Exercise goal
Below are entries; copy exactly the lines from the one with "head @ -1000" through the one with "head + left", both included, and leave out the rest.

[Items listed in a dataset]
%%

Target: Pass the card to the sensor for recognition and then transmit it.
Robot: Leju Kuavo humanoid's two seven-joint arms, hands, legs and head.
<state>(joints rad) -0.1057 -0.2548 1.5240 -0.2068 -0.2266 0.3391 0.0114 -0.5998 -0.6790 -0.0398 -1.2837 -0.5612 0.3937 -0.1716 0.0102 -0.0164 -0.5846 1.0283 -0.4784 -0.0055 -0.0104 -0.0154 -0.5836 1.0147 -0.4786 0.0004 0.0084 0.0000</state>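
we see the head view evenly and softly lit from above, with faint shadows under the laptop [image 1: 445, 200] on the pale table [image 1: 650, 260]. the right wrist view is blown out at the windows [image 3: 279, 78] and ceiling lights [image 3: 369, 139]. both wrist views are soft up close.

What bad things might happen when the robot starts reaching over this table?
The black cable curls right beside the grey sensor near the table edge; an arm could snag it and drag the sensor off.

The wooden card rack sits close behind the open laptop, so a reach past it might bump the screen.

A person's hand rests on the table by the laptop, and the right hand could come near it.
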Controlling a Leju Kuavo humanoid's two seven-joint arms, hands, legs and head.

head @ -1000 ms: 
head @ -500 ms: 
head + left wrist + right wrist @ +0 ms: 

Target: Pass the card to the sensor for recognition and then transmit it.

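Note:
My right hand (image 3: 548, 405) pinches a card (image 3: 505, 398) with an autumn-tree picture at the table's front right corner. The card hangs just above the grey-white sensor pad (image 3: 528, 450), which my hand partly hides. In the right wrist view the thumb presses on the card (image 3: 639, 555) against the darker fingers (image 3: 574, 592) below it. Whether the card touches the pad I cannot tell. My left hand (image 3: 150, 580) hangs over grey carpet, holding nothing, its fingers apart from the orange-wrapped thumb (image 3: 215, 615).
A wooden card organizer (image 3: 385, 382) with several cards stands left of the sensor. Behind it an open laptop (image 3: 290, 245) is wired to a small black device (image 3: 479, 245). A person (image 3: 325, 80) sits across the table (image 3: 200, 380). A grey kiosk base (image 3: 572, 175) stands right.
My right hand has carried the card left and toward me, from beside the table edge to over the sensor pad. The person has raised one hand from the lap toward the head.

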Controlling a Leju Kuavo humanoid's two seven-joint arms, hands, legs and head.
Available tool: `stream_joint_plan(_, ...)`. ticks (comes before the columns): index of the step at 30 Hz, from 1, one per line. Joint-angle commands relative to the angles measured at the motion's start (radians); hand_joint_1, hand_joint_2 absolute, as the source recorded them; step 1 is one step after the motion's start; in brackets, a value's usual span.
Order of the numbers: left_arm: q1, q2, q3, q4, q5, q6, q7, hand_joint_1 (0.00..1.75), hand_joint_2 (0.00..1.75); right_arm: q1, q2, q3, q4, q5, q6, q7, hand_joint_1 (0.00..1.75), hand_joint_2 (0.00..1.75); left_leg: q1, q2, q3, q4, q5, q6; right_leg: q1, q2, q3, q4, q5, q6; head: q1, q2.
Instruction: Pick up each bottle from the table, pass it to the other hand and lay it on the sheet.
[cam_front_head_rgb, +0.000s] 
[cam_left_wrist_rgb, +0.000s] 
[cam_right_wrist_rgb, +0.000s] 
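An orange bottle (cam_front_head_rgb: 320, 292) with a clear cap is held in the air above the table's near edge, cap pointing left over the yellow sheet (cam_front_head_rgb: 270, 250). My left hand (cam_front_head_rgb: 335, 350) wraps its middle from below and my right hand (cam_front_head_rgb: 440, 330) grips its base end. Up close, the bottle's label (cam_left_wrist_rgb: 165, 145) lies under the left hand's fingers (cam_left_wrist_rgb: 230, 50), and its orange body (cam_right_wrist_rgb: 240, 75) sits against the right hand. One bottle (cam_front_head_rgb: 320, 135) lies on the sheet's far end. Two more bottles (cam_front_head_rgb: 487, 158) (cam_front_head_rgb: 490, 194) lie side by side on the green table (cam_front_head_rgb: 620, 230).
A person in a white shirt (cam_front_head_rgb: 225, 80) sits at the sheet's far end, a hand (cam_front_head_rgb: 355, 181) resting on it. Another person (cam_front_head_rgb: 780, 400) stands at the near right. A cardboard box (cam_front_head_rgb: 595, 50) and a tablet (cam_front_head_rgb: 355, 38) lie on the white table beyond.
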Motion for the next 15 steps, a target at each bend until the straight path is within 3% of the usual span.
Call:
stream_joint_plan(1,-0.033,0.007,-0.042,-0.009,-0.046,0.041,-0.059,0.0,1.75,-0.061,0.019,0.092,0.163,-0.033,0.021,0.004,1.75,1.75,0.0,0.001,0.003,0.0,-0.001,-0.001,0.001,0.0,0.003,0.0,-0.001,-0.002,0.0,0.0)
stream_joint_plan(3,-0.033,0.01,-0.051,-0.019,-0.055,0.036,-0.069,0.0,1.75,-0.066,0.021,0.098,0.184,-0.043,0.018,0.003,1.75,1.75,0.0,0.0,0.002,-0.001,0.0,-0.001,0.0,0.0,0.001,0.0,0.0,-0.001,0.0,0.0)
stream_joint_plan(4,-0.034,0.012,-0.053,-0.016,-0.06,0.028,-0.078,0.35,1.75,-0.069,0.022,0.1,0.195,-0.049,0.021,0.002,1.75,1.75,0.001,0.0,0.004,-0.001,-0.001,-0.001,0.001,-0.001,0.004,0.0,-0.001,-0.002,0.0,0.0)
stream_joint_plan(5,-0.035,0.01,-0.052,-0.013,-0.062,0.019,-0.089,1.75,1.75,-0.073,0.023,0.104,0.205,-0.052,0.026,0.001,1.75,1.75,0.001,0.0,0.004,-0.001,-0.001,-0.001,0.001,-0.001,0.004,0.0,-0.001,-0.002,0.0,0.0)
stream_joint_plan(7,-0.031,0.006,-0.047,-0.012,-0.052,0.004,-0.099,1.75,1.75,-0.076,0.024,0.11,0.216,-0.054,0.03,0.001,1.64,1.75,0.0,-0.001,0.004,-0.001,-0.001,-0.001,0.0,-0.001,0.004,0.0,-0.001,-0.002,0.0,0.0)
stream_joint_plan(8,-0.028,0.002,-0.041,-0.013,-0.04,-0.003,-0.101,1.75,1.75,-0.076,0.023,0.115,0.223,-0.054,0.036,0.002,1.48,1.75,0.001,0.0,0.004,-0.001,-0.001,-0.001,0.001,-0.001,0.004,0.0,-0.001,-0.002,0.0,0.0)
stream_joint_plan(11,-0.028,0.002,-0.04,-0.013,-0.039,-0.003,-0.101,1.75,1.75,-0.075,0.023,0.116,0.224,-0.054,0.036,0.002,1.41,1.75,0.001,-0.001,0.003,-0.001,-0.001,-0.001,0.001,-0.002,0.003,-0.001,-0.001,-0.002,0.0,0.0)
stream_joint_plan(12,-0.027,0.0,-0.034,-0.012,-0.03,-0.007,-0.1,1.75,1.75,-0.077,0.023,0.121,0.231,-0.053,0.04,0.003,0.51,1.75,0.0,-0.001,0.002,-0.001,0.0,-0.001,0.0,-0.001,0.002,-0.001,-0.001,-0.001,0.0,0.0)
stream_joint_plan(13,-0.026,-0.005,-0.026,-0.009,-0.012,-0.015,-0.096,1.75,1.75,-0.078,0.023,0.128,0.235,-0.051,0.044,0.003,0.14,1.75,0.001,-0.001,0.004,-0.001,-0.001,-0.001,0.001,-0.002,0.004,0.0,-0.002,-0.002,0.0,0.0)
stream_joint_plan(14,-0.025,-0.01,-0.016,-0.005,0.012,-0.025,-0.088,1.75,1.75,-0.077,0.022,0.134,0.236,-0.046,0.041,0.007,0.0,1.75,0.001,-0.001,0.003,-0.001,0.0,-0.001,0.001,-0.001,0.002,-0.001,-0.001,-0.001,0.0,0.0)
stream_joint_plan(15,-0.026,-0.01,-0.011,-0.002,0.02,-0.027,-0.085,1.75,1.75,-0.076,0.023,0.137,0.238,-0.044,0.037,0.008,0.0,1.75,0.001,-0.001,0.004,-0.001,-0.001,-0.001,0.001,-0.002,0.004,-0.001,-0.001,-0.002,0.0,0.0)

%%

Exercise output
head @ -1000 ms: 
head @ -500 ms: 
head + left wrist + right wrist @ +0 ms: 

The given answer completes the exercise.